Searching for "Roosevelt" will definitely bring in "Franklin." I can't unilaterally exclude "Franklin" without missing some "Teddy"

My current query:

New-MailboxSearch -SearchQuery "Teddy* OR mugwump* OR Roosevelt* OR 'Rough Riders*' NOT ((Franklin* NOT Teddy*) OR Truman* OR subject:'new-deal')"

Ran the above search. Received 9,500 hits. I found some e-mails with "mugwump" and "franklin pierce". Something's not right here.

Back when I ran "Teddy* OR Roosevelt*" I received 10,000 hits.
When I ran "Teddy* OR Roosevelt* NOT (Franklin* NOT Teddy*)" I received 9,500 hits. So I thought it worked?

In case it was a parenthetical issue, I also tried "(Teddy* OR Roosevelt*) NOT (Franklin* NOT Teddy*)". I still received 9,500 hits.
Bracketing the positive search terms didn't make a difference.

I then tried "(Teddy* OR Roosevelt*) NOT (Franklin*) I still received 9,500 hits. There were Franklin's in the results so something is really off here.

Is it a quotation problem? I can't find clear documentation on single quotes ' ' vs double quotes " ", vis-à-vis how they affect search operators and parentheses.
Microsoft's KQL documentation doesn't mention it. Most of the Google hits for KQL are for Sharepoint, which has a different bent (and options) compared to Exchange. A number of Exchange hits are actually for AQS.
I haven't found good examples of a complex KQL query like mine with nested search terms....
I tried swapping all of the single quotes with double quotes. It brought my results down to 4,000. It was just an -EstimateOnly, I haven't had a chance to run the actual job and inspect the results.

1. Will the "NOT (Franklin* NOT Teddy*) double-negative trip over itself?
2. Is there another way to say, "include this, unless it also includes that" ?
3. Is there a better way of arranging the parentheticals?
4. Am I doing something wrong with my quotations?
I FIGURED OUT A SOLUTION. I wanted to share my final query, along with some important lessons I learned along the way.

You can only use one parenthetical in a query. However, you can nest another set of parentheses inside that query.
Ex: -SearchQuery "(a OR b) AND (c OR d)" WILL PRODUCE AN ERROR
Ex: -SearchQuery "a AND (b AND (c OR d))" WORKS
I don't know if you can use multiple parentheticals inside of the parent, or if you can nest a third level down. Didn't have to figure it out.

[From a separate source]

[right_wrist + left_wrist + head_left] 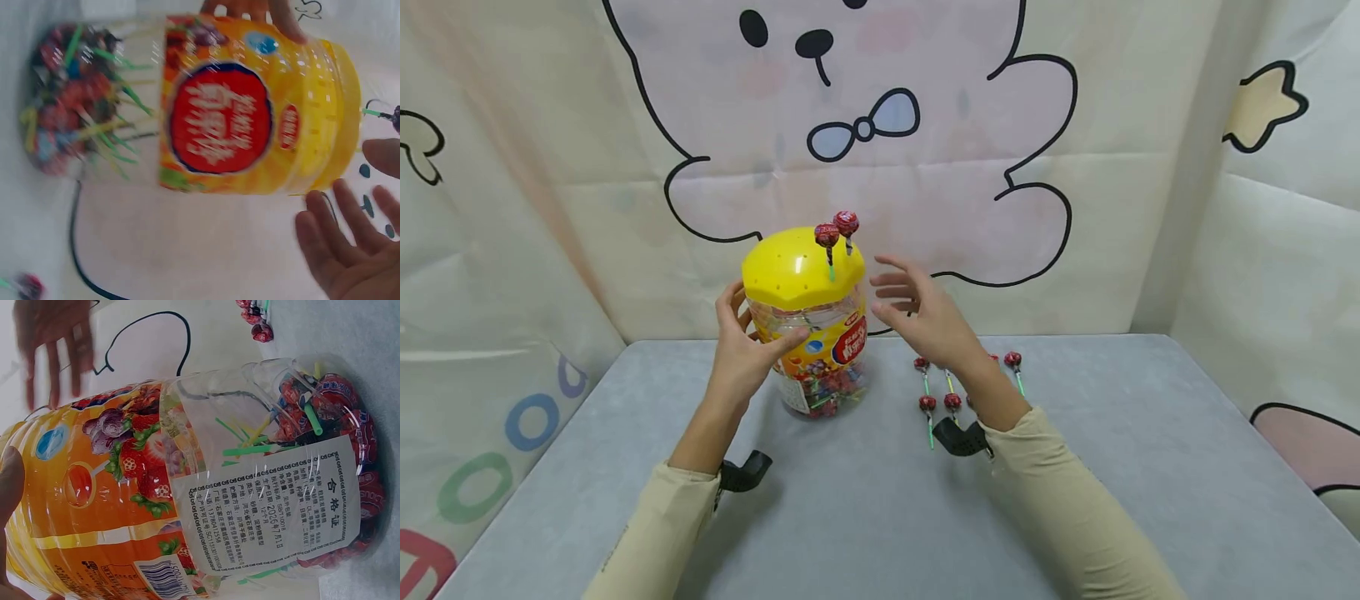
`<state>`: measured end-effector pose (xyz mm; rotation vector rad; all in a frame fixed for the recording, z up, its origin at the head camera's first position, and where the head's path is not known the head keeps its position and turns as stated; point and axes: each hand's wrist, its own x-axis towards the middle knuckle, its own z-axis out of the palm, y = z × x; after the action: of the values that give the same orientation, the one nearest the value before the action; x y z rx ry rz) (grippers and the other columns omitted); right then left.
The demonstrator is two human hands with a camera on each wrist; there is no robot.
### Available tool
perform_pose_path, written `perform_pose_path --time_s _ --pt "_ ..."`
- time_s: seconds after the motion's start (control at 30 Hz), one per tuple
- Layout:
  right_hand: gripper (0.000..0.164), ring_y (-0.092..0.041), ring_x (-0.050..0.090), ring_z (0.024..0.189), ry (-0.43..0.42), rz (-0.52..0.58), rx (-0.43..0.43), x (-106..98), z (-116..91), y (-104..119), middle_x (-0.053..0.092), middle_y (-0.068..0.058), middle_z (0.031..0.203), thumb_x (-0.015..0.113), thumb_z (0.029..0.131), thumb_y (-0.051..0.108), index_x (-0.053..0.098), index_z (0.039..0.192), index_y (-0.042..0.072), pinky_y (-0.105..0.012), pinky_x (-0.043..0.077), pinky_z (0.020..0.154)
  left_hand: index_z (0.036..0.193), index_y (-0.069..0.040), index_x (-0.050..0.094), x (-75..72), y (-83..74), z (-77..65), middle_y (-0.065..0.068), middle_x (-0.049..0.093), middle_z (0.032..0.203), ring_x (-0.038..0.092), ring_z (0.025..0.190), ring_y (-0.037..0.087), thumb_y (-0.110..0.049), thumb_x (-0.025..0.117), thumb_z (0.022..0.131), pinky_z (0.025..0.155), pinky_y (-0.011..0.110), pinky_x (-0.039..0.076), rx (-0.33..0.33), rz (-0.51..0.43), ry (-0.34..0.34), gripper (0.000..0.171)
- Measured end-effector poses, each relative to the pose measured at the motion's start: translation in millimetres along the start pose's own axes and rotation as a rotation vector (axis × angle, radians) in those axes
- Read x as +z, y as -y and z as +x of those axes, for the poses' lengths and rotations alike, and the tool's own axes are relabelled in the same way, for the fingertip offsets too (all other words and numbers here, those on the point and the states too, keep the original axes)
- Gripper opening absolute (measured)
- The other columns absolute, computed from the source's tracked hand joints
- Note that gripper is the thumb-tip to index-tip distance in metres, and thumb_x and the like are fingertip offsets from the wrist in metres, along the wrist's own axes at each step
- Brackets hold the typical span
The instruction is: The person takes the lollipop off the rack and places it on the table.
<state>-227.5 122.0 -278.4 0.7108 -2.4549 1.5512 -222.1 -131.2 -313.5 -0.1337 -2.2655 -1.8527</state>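
A clear plastic candy jar (811,348) with a yellow-orange fruit label and a yellow lid (786,271) stands near the back of the table, leaning slightly. Wrapped lollipops (337,394) fill its lower part. My left hand (741,354) grips the jar from the left, thumb across the label and fingers round the far side. Two red-wrapped lollipops (827,236) stand stick-down in the lid. To the right of the lid, my right hand (925,312) has its fingers spread and holds nothing; the right wrist view shows its fingertips (340,187) close by the lid's edge.
Several red lollipops (927,403) lie in rows on the grey table (865,517), right of the jar and partly hidden by the right forearm. Behind the table hangs a cloth backdrop (1120,208) with a cartoon bear. A black wrist mount (962,437) sits by the right cuff.
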Motion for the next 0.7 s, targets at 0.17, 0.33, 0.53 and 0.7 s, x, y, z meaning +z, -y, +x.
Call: perform_pose_path --time_s 0.17,0.33,0.53,0.7 --pt "0.064 -0.024 0.062 0.119 -0.080 -0.139 -0.196 -7.9 24.3 17.7 0.063 -0.009 0.132 0.065 0.097 0.019 0.034 0.152 0.029 -0.044 0.052 0.101 0.155 -0.028 0.006 0.7 -0.4 1.9 -0.001 0.013 0.165 0.024 0.149 0.027 -0.028 0.080 0.085 0.117 0.055 0.031 -0.004 0.004 -0.001 0.102" --pt "0.066 -0.020 0.062 0.117 -0.080 -0.210 -0.275 -5.4 39.1 26.3 0.060 -0.005 0.137 0.066 0.096 0.016 0.035 0.151 0.031 -0.039 0.053 0.097 0.155 -0.029 0.005 0.5 -1.3 1.9 0.000 0.011 0.166 0.022 0.150 0.028 -0.030 0.079 0.085 0.117 0.056 0.032 -0.014 0.010 0.008 0.102" --pt "0.062 -0.020 0.064 0.109 -0.102 -0.231 -0.294 1.1 45.2 27.0 0.061 -0.006 0.134 0.066 0.095 0.011 0.038 0.148 0.027 -0.037 0.055 0.092 0.154 -0.032 0.004 -0.9 -1.6 0.8 -0.002 0.010 0.166 0.021 0.150 0.028 -0.031 0.079 0.085 0.116 0.057 0.035 -0.020 0.005 0.018 0.102" --pt "0.058 -0.020 0.065 0.104 -0.116 -0.244 -0.295 3.0 48.4 28.1 0.069 -0.008 0.119 0.065 0.096 0.012 0.039 0.146 0.025 -0.035 0.055 0.090 0.154 -0.032 0.004 -2.4 -0.5 0.9 -0.001 0.010 0.165 0.021 0.150 0.028 -0.030 0.079 0.086 0.116 0.058 0.034 -0.021 0.016 0.012 0.101"
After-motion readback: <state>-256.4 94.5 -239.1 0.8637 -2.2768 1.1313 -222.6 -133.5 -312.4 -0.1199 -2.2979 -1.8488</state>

Confession, I never figured out if the order of operands affects how the SearchQuery parses the results. My final query was mostly comprised of OR statements so I didn't spend any time digging into it.
Ex: -SearchQuery "a AND b OR c AND d"
    - is this equivalent to "(a AND b) OR (c AND d)"?
    - or is this equivalent to "a AND (b OR c) AND d"?
I don't know. Didn't have to figure it out.
Something for future readers to keep in mind.

You can use { }, ' ', or " " for wrapping your search query.
-SearchQuery {wordone OR wordtwo OR "word three"}
-SearchQuery 'wordone OR wordtwo OR "word three"'
-SearchQuery "wordone OR wordtwo OR 'word three'"
I think there might be some idiosyncrasies with how each wrapper parses literal terms with quotes/doublequotes, or wildcards, inside the query. I had some uncertainty with my live tests that made me think that.
By the time I created a test mailbox with a small set of test messages to experiment upon, I had settled on singlequotes with doublequotes inside. That's what I was using when I figured out what worked, so I never went back for further experiments.

I created a test mailbox. I sent that mailbox 16 e-mails.
The subject of each e-mail was "(01 to 16) (Good or Bad)".
The body of each e-mail contained the search terms in various patterns based on real examples.
The desirable pattern e-mails used "Good" in the subject and the undesired used "Bad".
Ex: Subject: "05 Good", Body: "Roosevelt mugwump"
Ex: Subject: "07 Bad", Body: "Franklin Roosevelt"
Ex: Subject: "08 Good", Body: "Teddy Franklin Roosevelt"
If my query result returned any "Bad" e-mails I knew it failed.
If my query result didn't return a "Good" e-mail I knew it failed.
I used this environment to figure out the logic and prune unwanted results.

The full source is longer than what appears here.